## Problem description
After finding the line containing "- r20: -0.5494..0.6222" below, please output that line and each following one through the line containing "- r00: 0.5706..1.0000", exactly as written.

START Collected material

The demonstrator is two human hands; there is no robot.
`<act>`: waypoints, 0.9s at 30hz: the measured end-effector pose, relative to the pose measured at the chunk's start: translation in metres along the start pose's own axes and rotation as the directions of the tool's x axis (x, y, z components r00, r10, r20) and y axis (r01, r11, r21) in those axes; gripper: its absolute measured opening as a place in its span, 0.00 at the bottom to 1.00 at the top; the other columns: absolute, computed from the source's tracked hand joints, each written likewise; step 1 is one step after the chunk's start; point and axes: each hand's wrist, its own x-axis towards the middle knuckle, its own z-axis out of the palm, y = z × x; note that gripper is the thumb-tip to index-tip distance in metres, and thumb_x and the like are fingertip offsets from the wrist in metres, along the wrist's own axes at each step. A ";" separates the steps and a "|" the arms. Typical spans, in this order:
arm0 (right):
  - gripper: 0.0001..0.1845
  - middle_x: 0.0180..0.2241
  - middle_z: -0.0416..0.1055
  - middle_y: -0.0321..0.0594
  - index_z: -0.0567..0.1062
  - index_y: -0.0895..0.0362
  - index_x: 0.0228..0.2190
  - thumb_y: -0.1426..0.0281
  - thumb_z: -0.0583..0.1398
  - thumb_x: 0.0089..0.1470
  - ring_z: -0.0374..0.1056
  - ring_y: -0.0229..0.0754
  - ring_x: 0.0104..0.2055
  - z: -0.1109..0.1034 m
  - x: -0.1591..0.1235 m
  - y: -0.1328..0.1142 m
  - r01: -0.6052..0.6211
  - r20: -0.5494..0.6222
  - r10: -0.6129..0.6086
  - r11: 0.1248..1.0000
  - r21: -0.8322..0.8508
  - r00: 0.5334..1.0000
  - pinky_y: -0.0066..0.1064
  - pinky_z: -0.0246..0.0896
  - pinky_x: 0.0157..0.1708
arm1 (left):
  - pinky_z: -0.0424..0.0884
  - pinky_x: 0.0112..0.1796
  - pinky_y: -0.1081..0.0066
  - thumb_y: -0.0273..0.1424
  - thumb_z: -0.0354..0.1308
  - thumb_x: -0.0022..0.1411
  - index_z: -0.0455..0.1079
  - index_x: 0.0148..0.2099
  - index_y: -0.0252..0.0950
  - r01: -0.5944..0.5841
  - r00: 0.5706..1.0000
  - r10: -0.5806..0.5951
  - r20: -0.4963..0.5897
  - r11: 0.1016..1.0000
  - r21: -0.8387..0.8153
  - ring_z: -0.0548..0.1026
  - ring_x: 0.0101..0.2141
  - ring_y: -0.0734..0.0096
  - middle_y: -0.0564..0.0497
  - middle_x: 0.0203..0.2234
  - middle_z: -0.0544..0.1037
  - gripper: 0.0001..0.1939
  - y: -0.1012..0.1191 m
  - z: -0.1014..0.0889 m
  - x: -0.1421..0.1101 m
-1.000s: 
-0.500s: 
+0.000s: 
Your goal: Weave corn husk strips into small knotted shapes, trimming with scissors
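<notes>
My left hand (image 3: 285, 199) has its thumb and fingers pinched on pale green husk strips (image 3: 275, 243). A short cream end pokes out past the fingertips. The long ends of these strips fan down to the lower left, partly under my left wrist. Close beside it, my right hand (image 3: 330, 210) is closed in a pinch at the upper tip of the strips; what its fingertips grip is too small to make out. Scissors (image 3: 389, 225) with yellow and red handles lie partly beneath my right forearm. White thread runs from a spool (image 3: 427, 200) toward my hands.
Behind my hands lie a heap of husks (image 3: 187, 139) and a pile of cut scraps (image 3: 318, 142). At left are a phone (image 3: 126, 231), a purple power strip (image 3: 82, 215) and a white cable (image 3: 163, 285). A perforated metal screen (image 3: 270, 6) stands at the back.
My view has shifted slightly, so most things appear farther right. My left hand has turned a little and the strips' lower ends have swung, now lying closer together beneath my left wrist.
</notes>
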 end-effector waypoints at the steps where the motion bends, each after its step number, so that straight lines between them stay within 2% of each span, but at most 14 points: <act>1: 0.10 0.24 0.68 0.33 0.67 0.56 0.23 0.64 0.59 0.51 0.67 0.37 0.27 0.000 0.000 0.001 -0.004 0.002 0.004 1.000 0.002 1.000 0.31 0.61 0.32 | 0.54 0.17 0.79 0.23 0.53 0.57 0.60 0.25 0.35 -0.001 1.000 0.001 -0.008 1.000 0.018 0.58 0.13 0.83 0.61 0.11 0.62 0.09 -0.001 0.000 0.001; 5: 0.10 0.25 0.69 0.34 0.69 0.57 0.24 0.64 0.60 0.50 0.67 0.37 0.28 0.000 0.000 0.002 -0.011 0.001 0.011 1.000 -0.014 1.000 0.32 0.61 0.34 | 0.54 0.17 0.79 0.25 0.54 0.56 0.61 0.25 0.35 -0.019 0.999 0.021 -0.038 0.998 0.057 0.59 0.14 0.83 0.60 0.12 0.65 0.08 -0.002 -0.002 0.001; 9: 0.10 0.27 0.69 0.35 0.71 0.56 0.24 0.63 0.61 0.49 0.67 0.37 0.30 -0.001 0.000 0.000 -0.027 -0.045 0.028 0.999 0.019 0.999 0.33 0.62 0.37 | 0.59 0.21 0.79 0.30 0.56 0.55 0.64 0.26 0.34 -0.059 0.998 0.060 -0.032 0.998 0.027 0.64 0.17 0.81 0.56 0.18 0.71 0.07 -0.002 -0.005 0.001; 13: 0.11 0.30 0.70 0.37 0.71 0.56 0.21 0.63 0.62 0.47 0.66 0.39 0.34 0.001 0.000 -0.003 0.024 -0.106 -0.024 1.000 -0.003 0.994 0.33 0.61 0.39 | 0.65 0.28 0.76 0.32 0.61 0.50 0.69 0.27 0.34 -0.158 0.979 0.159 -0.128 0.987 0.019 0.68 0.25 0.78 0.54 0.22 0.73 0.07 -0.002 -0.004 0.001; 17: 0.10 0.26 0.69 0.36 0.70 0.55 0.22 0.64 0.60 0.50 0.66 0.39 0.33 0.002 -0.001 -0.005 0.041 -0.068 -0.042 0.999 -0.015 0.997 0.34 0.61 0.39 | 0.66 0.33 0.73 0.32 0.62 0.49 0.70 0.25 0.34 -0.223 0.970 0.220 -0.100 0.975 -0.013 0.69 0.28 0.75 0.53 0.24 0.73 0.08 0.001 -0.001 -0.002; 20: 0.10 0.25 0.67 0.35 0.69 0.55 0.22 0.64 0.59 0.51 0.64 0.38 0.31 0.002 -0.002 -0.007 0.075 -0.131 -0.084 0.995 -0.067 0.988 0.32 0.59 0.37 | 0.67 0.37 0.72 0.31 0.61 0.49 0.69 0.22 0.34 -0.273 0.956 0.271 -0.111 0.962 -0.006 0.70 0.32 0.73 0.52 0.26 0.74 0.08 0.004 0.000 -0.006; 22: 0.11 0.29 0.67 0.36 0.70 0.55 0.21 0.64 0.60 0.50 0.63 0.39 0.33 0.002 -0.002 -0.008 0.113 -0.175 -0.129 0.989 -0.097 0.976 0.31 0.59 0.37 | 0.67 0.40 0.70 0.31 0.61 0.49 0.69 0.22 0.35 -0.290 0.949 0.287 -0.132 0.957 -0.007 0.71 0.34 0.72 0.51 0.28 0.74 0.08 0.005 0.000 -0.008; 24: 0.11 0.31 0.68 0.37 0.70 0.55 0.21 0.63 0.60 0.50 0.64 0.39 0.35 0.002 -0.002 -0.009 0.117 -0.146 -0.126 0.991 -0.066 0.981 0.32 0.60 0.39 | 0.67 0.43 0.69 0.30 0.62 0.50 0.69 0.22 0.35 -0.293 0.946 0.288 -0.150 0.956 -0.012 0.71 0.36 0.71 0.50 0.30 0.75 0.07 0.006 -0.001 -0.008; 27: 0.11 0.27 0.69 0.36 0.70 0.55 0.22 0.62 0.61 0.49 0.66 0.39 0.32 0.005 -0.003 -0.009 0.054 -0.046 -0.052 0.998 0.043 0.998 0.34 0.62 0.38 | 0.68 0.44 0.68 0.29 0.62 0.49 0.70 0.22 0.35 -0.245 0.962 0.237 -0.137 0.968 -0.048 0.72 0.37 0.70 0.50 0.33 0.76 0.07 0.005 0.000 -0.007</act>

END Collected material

## Response to the exercise
  - r20: -0.5494..0.6222
  - r10: -0.6129..0.6086
  - r11: 0.1248..1.0000
  - r21: -0.8322..0.8508
  - r00: 0.5334..1.0000
  - pinky_y: -0.0066..0.1064
  - pinky_z: -0.0246..0.0896
  - pinky_x: 0.0157..0.1708
arm1 (left):
  - pinky_z: -0.0424..0.0884
  - pinky_x: 0.0112..0.1796
  - pinky_y: -0.1081..0.0066
  - thumb_y: -0.0273..0.1424
  - thumb_z: -0.0354..0.1308
  - thumb_x: -0.0022..0.1411
  - index_z: -0.0455..0.1079
  - index_x: 0.0148..0.2099
  - index_y: -0.0252..0.0950
  - r01: -0.5944..0.5841
  - r00: 0.5706..1.0000

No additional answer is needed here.